When I first went over there I thought he and I could run an errand in Alamosa and then move on north to Crestone, and maybe visit Gordon Chu, then we could go to where the bats were up further north and Cousin Gary could relax and hang around the hot springs while we hiked to see the bats. After seeing Cousin Gary, I quickly concluded that wasn’t going to be happening. I severely misjudged.

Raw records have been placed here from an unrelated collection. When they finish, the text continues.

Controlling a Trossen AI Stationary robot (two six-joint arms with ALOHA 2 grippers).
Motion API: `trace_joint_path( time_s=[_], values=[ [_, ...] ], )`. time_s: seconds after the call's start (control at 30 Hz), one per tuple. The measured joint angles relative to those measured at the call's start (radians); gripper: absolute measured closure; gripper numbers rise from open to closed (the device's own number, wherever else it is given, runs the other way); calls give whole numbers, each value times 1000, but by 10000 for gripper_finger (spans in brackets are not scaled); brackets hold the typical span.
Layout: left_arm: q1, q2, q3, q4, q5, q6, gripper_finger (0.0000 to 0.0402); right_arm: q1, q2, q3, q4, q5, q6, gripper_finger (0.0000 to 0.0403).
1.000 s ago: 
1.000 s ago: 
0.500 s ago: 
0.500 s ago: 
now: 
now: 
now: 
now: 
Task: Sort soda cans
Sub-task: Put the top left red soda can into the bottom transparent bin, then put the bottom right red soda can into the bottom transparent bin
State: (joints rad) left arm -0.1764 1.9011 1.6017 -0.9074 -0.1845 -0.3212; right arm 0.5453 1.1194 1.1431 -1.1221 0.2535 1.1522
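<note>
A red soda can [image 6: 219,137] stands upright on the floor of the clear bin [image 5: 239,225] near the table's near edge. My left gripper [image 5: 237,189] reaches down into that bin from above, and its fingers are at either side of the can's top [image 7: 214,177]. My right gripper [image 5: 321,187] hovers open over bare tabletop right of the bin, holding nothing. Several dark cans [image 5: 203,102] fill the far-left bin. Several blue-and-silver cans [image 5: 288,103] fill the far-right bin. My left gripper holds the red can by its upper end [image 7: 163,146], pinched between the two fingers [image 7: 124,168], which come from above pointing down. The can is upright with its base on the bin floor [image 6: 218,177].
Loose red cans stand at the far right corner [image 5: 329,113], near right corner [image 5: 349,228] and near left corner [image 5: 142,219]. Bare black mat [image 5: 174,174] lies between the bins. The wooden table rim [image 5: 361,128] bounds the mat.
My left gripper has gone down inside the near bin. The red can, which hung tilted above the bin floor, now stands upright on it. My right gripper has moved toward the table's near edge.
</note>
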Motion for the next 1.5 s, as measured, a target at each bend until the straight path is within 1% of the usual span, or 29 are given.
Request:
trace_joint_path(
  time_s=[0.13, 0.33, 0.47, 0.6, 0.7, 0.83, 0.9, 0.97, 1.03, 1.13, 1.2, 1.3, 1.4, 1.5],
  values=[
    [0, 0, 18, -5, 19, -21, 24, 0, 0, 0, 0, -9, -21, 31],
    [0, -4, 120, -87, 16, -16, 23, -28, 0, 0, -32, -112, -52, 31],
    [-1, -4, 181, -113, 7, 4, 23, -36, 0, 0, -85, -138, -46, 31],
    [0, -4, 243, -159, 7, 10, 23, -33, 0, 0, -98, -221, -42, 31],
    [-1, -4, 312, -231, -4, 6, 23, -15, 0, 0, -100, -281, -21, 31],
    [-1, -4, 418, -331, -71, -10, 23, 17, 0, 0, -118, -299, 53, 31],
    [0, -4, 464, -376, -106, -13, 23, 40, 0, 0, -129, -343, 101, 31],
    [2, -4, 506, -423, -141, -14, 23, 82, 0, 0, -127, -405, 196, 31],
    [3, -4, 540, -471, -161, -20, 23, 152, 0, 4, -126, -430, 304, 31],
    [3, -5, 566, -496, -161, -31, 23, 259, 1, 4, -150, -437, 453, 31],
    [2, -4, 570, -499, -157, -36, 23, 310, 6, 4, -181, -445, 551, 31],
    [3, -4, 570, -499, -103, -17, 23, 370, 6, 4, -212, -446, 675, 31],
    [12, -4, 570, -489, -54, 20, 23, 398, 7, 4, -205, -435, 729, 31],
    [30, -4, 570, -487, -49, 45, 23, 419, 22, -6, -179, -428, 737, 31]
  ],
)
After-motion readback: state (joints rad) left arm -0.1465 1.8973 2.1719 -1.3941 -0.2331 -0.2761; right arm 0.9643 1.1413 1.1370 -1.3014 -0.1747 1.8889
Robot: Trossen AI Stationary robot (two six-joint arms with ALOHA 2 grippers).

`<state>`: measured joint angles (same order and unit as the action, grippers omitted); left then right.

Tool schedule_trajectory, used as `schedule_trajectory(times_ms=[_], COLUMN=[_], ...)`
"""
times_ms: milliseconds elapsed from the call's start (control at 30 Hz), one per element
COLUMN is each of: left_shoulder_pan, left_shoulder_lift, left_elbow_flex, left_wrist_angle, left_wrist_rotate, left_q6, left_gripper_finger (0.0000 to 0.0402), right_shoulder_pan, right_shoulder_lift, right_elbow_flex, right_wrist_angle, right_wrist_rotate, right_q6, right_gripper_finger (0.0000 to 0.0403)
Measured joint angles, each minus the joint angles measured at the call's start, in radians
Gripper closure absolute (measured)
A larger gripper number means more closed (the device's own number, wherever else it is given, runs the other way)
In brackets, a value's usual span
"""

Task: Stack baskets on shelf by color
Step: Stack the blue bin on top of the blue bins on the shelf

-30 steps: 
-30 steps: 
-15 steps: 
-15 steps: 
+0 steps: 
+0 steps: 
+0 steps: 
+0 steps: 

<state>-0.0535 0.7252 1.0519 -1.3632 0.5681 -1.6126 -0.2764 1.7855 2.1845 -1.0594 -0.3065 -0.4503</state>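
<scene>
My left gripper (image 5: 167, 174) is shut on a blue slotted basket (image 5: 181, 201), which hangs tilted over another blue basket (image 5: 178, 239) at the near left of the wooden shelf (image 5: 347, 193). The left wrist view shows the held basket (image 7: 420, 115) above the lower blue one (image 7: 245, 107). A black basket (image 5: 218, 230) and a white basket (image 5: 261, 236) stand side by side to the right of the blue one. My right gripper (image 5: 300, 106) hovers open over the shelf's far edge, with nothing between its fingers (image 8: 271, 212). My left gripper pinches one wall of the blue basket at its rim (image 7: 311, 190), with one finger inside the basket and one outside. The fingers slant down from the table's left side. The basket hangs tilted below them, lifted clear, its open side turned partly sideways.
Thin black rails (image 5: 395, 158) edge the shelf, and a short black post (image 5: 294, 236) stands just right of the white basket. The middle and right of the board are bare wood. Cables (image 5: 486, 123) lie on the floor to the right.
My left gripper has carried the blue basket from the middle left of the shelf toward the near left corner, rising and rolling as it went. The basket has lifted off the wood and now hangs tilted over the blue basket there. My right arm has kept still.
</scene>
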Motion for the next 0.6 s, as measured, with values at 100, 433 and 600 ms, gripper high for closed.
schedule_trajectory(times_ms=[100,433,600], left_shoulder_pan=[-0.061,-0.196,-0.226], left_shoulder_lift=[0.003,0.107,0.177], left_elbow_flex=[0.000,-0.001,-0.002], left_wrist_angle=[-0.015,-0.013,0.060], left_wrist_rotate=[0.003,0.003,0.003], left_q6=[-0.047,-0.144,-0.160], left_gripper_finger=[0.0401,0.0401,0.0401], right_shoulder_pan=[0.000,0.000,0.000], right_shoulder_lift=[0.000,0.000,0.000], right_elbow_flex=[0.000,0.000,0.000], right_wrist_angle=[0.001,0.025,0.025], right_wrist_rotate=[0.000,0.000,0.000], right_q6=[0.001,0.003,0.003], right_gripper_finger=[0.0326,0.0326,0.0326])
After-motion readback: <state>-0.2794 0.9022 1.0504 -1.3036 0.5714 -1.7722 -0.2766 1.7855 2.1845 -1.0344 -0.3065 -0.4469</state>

I dropped my faithful hiking boots off at a shoe repair place then went to the local Hospice to see what they would think when they met Cousin Gary. Not Good. They had already gotten the word on him and they were the ones that are meeting with him tomorrow morning to see what they could do for him. Well, I am saying I will be there before they get there because they might not even be willing to go into his trailer even if it is only once a week to do meds and a little cleaning, which is ludicrous because you can’t clean a cave. Cousin Gary’s place is atrocious. I hesitate to say this out loud, but I wouldn’t let a pack of dogs stay in there since his first tell tale incident, that something was seriously wrong with his health—it’s just too much like a filthy dirty cave. The water is running in one faucet but the drain is not working. The floor looks like something cut out of a sawmill but it’s not nice wood chips laying on the floor. Gary is wearing a diaper! He can’t even get up to walk to the bathroom. He can’t get to the “kitchen” which is filthy. The refrigerator is packed with rotten food at least 3 or 4 weeks spoiled. A couple of times I found myself wanting to cry and now that I am getting off Paxil, it’s getting too easy. Wow! So now I have his neighbor checking on Cousin Gary every hour on the hour until dark and I’ll be there in the morning. Gary Bailey will be bringing dinner over at whatever time his family eats (bless his soul), but Cousin Gary can’t really move and the dirty dishes are everywhere. I can’t begin to do justice to what a mess Cousin Gary’s place is. It’s definitely worth a good cry!

I had to leave. I made sure Cousin Gary was comfortable, his neighbor whose name I regretfully can’t remember and don’t want to guess and miss, has been Cousin Gary’s friend for 20 years. It seems like the whole community (Mormon) looks after him, but they also know he is independent and it is time. They respect his will, but also don’t want to see him suffer unnecessarily. This is tough.